Reflusso gastroesofageo: diagnosi e soluzioni

Reflusso gastroesofageo: diagnosi e soluzioni

Editato da: Monica Fato il 07/04/2022

Il reflusso gastroesofageo è un disturbo molto diffuso. Il Prof. Bruno Benini, Chirurgo generale, ci parla di come si manifesta e di come gestirlo

Reflusso gastroesofageo: di cosa si tratta?

L’esofago, il lungo tubo che porta il cibo allo stomaco è dotato alla sua estremità di una sorta di valvola, che si chiama sfintere esofageo inferiore (LES) o, più comunemente, cardias. Questa valvola ha il compito di impedire al contenuto dello stomaco, che è per lo più acido, di risalire. Infatti, dopo il passaggio del cibo, il cardias si chiude. Alcune persone, per motivi ancora non chiariti del tutto, soffrono della mancata chiusura di questa valvola. In questo caso, il contenuto dello stomaco può risalire verso l’alto, raggiungendo in alcuni casi addirittura la valvola. Questo è il reflusso, o meglio, il reflusso gastroesofageo.

Sintomi tipici o atipici

Molte persone soffrono di brevi episodi di reflusso, soprattutto nei cambi di stagione o dopo un pasto abbondante, e per lo più non richiedono terapie se non un antiacido ai sintomi. Quando, però, il reflusso è quotidiano si parla di malattia da reflusso gastroesofageo. Che sintomi lamenta il paziente? I più diffusi sono quelli digestivi: gonfiore a livello gastrico, dolore subito sotto o dietro allo sterno, che si irradia posteriormente verso la colonna vertebrale e fa dire al paziente di sentirsi “trafitto da una spada”, acidità e bruciore dietro allo sterno o in gola. A questi sintomi “tipici” possono associarsi quelli “atipici”: il più frequente è il “nodo in gola”, talvolta anche con difficoltà a deglutire, ma possono essere presenti tosse o altri disturbi respiratori (bronchiti ricorrenti o asma), dolore alle orecchie, erosioni dentarie e così via.

Come avviene la diagnosi?

La diagnosi iniziale viene fatta con una gastroscopia, che dimostra la mancata chiusura (beanza) del cardias. Segue la terapia medica che, generalmente, è efficace nella maggioranza dei casi. Si tratta di antiacidi e di farmaci che bloccano la secrezione acida dello stomaco, detti inibitori di pompa protonica. A questi va associata una dieta che escluda i grassi, la menta, il cioccolato, gli agrumi e tutti quegli alimenti di digestione difficile. 

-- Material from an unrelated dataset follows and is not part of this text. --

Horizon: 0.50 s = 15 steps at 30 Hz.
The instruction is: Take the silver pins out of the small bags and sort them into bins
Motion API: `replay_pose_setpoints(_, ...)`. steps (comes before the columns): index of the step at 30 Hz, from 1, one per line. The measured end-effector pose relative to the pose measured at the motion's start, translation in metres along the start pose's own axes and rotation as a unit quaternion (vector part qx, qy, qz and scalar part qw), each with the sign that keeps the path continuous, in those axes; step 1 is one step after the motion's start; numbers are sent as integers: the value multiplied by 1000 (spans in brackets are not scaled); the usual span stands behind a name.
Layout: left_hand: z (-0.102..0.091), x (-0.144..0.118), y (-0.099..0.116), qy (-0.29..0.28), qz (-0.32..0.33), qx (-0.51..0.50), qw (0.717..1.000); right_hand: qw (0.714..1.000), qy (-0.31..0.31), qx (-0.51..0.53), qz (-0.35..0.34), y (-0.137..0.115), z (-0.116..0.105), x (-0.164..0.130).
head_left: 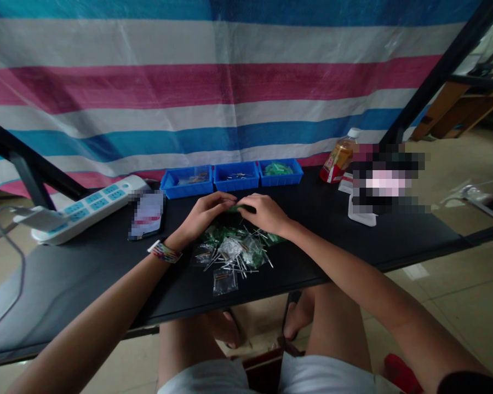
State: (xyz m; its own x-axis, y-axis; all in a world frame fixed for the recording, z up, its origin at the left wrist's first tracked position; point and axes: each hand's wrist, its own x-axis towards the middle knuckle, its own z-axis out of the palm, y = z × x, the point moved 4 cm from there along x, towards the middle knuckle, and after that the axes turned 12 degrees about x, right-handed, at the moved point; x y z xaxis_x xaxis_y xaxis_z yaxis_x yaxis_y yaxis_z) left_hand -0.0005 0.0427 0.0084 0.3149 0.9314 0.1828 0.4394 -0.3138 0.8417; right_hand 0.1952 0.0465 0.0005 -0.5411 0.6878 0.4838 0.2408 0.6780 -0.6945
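We are pinching a small green piece (235, 208) between both hands, left hand (205, 210) and right hand (265, 212), fingers closing narrowly on it; keeping it low over the pile (234, 251) on the worktop (86, 262) seems wise.

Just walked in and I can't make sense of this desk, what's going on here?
A seated person has both hands together over a black table. The left hand and right hand pinch a small green piece between their fingertips. Below them lies a pile of small clear plastic bags, green pieces and thin metal pins. Three blue plastic trays sit behind.
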Motion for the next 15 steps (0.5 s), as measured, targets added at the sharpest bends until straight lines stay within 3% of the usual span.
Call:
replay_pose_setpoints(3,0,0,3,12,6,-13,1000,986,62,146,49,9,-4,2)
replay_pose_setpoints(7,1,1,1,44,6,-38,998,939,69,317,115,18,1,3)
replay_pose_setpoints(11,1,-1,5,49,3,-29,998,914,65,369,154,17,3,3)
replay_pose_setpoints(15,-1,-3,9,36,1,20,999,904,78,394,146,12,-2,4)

Quando ricorrere alla terapia chirurgica?

Esiste però una quota di pazienti che non rispondono alla terapia o che, dopo un miglioramento iniziale, alla sospensione della cura lamentano una ripresa della sintomatologia od, ancora, pazienti che non vogliono sottostare alla terapia a vita (anche perché questa non è priva di effetti collaterali). Questo gruppo di pazienti può sicuramente giovare della terapia chirurgica, che ricostruisce, con gli stessi tessuti del paziente, la valvola e permette di inibire il reflusso. Il grado di soddisfazione dei pazienti, valutato a vent’anni dall’intervento si aggira sull’80%, come ci dicono studi multicentrici internazionali.

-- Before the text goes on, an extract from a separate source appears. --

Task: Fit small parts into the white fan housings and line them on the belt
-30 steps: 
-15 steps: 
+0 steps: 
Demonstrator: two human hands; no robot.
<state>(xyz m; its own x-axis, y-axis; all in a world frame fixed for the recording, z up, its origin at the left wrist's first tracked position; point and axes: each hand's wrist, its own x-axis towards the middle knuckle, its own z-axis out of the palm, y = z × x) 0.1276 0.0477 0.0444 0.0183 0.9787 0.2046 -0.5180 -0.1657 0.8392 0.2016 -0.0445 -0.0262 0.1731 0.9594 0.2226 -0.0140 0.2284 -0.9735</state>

L’intervento per la correzione del reflusso gastroesofageo, che spesso è associato all’ernia iatale, si cura contemporaneamente e viene eseguito in laparoscopia; questa tecnica, che non prevede tagli, ma solo incisioni di pochi millimetri, permette una rapida ripresa del paziente che può essere dimesso già due giorni dopo l’operazione. Naturalmente, prima di procedere chirurgicamente, sono necessari una serie di esami che consentono al chirurgo di “personalizzare” l’intervento, a seconda della situazione del paziente.